Telling stories was a way to unite people’s hearts; just as no one knew exactly how much gold lay in the Tonghe Palace treasury, as long as it achieved the goal of uniting consensus on opening the seas, Zhu Yijun had no objection to this grand deception.
With the Lu Prince’s royal banner planted on the far shore of the Pacific, state affairs would not be delayed, and Zhu Yilou could continue enjoying life in Great Ming.
This grand deception was the emperor’s idea.
In terms of cunning schemes, ten Zhu Yilous together couldn’t match the emperor!
When this idea was proposed, Zhu Yilou was left speechless—just who was the true rogue of the world?
Zhu Yijun had even found a substitute: Luo Sigong.

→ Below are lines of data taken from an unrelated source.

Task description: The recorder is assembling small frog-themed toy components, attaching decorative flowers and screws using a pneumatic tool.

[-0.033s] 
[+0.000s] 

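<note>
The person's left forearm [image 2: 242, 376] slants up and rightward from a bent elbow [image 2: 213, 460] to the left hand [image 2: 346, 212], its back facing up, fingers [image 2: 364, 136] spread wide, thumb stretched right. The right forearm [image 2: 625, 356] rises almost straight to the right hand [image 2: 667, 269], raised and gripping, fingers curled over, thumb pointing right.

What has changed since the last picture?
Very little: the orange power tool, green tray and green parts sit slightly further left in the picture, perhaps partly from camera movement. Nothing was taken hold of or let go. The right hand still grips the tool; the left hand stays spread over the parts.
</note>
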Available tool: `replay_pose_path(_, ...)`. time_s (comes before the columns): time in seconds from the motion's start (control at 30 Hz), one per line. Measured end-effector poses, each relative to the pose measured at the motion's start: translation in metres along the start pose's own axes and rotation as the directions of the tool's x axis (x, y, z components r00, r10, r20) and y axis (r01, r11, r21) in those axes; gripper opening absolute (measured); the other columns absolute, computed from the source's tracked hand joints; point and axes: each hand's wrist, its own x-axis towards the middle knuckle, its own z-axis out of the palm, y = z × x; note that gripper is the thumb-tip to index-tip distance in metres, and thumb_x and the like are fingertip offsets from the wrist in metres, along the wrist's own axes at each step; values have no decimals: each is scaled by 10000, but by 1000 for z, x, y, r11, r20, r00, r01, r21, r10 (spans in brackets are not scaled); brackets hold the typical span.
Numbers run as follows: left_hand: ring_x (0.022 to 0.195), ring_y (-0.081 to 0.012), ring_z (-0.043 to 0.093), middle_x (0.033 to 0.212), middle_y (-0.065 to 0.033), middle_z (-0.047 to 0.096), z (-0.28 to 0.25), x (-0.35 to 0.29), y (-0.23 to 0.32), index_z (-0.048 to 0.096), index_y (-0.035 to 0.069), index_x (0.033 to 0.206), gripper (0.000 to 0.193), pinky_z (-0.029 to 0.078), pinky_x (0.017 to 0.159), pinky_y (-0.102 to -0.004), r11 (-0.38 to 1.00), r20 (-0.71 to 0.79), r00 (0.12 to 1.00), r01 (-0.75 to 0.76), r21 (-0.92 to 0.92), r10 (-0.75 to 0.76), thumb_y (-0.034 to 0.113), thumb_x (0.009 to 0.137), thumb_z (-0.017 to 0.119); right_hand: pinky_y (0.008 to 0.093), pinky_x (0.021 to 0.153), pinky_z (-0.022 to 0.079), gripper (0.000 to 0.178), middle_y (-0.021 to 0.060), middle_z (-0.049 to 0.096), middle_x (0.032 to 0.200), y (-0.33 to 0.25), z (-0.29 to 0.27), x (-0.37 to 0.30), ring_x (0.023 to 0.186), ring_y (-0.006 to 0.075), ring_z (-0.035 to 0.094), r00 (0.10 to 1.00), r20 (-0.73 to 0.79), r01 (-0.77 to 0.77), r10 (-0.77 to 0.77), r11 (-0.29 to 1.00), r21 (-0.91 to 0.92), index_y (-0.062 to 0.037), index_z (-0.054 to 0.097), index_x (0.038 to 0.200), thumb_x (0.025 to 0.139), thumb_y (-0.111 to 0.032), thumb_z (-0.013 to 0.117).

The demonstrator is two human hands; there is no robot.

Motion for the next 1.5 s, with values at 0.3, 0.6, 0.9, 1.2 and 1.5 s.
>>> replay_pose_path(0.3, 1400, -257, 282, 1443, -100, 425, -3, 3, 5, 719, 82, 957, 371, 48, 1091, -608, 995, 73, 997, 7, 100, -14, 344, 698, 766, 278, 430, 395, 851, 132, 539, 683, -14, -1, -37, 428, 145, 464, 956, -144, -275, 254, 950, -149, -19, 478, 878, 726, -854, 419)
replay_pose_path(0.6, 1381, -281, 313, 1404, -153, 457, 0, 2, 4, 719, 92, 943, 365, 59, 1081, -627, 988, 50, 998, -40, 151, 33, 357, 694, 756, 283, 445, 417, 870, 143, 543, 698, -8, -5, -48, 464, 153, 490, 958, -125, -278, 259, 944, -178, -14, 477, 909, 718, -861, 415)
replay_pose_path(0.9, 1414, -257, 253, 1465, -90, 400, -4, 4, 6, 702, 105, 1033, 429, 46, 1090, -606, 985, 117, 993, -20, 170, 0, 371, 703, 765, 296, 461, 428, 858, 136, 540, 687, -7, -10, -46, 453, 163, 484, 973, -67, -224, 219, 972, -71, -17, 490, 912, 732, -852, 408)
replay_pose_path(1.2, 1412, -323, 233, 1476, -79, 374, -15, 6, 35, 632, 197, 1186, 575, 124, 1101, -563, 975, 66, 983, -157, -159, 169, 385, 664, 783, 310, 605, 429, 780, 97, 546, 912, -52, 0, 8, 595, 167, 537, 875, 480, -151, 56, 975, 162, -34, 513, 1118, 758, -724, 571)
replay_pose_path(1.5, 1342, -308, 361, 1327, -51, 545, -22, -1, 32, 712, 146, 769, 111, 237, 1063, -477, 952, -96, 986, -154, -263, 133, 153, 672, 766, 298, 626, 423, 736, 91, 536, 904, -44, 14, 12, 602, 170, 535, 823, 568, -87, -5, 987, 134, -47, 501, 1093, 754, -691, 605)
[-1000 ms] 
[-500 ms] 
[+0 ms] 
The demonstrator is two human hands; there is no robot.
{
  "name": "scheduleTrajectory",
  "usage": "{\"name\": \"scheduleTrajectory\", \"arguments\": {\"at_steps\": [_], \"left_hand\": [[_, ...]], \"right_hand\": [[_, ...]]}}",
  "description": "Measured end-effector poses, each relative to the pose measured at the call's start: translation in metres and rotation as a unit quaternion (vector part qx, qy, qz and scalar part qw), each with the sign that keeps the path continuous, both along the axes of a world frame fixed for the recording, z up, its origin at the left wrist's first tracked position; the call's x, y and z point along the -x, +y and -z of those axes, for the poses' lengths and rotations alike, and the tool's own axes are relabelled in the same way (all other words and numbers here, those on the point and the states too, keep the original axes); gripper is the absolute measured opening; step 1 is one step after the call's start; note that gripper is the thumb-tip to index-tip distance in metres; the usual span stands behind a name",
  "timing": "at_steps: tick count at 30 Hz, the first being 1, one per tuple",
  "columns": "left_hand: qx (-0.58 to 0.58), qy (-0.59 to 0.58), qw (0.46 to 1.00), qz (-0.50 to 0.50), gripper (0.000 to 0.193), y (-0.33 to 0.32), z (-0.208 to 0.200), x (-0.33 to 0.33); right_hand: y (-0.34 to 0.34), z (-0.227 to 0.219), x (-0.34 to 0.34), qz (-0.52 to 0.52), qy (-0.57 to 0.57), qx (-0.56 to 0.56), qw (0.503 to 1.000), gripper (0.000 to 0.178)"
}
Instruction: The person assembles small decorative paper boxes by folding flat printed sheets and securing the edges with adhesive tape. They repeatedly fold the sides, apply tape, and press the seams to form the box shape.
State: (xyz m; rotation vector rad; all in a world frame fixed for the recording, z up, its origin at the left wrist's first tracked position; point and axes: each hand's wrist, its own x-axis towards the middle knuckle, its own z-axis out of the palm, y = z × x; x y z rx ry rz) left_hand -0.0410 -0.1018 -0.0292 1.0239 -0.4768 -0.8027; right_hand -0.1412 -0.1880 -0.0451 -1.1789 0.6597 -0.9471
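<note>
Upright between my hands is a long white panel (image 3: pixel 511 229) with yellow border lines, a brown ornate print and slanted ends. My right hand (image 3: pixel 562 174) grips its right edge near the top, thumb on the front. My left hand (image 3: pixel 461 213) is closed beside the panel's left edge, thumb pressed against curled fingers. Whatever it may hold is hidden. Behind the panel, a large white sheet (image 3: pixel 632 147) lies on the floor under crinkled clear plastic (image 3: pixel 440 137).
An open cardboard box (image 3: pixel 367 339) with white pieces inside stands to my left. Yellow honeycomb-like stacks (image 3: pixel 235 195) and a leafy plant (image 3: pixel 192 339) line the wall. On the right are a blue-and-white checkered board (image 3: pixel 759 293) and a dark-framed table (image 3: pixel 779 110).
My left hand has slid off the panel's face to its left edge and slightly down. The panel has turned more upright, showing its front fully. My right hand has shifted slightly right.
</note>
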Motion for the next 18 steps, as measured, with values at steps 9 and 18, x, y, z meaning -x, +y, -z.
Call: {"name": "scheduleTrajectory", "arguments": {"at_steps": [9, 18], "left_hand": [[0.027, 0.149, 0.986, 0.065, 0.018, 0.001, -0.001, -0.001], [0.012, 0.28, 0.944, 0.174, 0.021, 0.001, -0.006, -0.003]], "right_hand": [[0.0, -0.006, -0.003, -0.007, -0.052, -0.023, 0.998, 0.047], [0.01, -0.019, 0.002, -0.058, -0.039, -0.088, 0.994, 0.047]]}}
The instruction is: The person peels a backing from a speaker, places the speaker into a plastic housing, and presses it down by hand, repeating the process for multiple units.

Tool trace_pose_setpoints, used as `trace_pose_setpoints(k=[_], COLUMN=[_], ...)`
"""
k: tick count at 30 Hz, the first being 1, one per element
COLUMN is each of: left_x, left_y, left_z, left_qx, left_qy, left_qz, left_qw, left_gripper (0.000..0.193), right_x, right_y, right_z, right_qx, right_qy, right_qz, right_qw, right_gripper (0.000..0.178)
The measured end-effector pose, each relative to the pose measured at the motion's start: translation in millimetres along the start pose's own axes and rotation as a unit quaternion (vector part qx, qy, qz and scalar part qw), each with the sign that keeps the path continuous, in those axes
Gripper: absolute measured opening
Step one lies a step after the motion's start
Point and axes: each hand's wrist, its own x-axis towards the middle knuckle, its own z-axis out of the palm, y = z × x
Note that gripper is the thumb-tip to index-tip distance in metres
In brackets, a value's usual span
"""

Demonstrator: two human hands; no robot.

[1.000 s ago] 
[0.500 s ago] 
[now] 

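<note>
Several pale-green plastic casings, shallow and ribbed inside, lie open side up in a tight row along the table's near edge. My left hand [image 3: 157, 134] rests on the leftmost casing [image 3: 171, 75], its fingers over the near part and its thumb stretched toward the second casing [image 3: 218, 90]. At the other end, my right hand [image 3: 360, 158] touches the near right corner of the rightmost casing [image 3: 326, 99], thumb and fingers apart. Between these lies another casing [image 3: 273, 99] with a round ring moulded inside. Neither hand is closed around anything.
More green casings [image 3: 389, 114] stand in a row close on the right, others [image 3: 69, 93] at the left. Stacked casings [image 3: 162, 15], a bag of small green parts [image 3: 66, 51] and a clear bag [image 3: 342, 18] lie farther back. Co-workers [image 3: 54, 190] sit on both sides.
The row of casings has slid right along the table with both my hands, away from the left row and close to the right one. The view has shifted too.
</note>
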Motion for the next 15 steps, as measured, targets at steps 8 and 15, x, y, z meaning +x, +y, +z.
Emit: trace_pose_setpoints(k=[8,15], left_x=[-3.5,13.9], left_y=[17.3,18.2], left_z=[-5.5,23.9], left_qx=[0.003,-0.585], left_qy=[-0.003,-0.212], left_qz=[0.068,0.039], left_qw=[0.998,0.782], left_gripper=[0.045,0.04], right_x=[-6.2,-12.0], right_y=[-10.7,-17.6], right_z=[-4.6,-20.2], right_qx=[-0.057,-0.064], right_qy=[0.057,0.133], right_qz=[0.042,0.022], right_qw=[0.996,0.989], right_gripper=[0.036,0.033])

But Zhu Yilou insisted on going himself—he wanted freedom, not to be treated like a pig.
So Zhu Yijun told Zhu Yilou to prioritize survival; Zhu Yilou readily agreed, but he still wanted to strive hard, otherwise it would be as if he’d never lived at all.
“Also, after setting sail, trust no one,” Zhu Yijun whispered. “Tang Sanzang’s father, Chen Guangrui, was replaced—though this is fiction, you must still be cautious.”
A person is the sum of all social relations; to replace an official on his way to a post was nearly impossible, at least in Great Ming.
Take Sun Qifeng, County Magistrate of Rongcheng County, as an example: from the day he passed the imperial examination, all sorts of people—scholars, merchants, monks, bandits—swarmed around him, mostly those introducing debtors.
Becoming a creditor to a Jinshi was immensely profitable, and Jinshi needed silver to bribe connections, so they often cooperated tacitly.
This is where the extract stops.